Some process related reforms which have contributed towards improving logistics efficiency are:
• Reduction in waiting time for inter-state border crossing due to GST.
• Introduction of paperless EXIM trade process through E-Sanchit.
• Faceless assessment by ‘Turant Customs’ by Central Board of Indirect Taxes and Customs (CBIC).
• Installation of scanners at major ports.
• Radio Frequency Identification (RFID) tagging of all EXIM containers for track and trace.
• Mandatory electronic toll collection system (FASTag) for reducing time loss at time toll plaza.
• The COVID-19 pandemic impacted the external sector differently for different countries. While countries witnessed contraction in exports and imports, Advanced Economies (AEs) suffered larger contraction and Emerging Market and Developing Economies (EMDEs), less, especially the East-Asian economies.
• In India, calibrated easing of lockdown restrictions narrowed contraction in both exports and imports with imports posting faster recovery leading to progressive expansion of merchandise trade deficit over the quarters of the current year.
• Improving trends in India’s merchandise trade have been supplemented by equity capital inflows, robust FDI inflows and sustained build-up of foreign exchange reserves.
• A developing country like India, needs to spend on domestic investments to spur its growth. The current account surplus gives adequate space for increased expenditure on investments in FY 2021-22.

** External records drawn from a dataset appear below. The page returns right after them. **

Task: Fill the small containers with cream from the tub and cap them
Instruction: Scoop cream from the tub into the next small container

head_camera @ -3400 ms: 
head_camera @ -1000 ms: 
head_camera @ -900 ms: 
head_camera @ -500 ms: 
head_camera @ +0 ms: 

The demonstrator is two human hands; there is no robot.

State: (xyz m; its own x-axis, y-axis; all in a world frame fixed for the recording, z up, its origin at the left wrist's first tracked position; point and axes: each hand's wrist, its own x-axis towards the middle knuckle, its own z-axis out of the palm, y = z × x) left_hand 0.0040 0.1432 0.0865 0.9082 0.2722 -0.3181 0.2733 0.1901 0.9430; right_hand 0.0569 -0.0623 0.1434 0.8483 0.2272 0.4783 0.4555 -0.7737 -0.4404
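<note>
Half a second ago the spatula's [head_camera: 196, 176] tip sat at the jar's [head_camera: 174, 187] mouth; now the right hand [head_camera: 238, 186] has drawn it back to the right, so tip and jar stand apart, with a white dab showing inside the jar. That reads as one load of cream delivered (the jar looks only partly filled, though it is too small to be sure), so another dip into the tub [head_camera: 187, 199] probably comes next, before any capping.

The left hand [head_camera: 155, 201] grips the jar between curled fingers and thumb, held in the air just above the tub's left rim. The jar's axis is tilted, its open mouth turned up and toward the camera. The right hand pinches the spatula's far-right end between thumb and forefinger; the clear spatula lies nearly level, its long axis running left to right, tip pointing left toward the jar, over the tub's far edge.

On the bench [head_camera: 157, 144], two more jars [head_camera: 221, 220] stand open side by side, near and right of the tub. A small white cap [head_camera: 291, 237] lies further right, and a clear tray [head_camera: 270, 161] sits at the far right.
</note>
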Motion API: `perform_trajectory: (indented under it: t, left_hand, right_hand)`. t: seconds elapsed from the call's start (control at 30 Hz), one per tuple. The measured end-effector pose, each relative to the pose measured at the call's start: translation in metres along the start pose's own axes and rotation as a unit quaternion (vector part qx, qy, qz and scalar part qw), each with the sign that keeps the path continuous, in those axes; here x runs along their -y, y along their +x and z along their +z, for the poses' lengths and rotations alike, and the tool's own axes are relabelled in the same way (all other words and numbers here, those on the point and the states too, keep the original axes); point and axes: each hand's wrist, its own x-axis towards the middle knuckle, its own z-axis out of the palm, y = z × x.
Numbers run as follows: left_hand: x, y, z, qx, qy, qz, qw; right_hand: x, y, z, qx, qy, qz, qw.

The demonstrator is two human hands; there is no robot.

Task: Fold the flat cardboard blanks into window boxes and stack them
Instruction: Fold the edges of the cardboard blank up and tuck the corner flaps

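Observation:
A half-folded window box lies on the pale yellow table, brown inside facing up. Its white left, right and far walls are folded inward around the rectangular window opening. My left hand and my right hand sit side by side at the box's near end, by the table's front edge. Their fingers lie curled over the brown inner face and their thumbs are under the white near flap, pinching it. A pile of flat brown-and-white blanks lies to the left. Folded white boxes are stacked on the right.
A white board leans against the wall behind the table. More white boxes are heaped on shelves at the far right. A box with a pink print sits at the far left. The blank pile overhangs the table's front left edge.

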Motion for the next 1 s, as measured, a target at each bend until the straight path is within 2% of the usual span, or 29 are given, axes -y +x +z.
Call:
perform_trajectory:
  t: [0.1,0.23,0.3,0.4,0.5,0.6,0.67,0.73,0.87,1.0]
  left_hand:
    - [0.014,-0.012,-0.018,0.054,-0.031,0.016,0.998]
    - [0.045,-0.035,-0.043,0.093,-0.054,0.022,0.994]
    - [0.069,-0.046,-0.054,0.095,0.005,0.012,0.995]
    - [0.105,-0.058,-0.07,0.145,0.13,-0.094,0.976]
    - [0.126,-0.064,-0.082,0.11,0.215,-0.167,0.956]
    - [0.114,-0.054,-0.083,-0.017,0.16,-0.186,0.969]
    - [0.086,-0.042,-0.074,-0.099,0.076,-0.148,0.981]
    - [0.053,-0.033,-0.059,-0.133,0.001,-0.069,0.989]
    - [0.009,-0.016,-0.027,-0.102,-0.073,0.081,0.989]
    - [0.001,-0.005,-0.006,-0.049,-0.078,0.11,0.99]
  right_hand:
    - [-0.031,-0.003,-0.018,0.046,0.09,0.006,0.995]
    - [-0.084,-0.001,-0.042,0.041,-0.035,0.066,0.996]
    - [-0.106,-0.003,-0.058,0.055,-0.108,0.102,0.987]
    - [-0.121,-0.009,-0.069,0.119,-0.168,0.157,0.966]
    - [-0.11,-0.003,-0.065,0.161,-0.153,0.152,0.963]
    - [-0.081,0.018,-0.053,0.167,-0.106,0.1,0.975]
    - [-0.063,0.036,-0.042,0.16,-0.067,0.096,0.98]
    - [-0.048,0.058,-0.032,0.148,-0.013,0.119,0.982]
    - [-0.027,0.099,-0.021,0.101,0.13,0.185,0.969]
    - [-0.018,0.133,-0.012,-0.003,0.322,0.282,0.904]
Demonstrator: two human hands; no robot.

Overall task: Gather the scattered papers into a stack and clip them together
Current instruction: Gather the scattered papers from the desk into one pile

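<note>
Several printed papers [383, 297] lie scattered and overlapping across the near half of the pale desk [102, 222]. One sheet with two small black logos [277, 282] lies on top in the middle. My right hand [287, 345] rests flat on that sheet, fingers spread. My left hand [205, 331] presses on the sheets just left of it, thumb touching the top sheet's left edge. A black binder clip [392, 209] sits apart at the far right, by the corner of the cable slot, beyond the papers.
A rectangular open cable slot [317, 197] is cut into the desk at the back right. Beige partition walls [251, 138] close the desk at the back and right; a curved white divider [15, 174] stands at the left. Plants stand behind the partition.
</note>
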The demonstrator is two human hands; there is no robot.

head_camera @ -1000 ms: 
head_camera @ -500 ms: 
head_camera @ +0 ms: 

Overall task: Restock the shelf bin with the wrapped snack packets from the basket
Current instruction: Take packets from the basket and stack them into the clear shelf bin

• The sustainable way for a healthy external sector balance is by enhancing the earnings through exports – which also give a boost to economic growth.
• The comfortable foreign exchange reserves give the much-needed space for enhanced domestic investments. The disruption of global manufacturing value chains due to the COVID-19 pandemic presents a tremendous opportunity for India to become one of the key nodes in the chain.
• Various export initiatives, including those aimed at promoting ease of exporting, have been undertaken by the government and RBI and implementation of these initiatives would pave the way for the sustainable export performance in India going forward.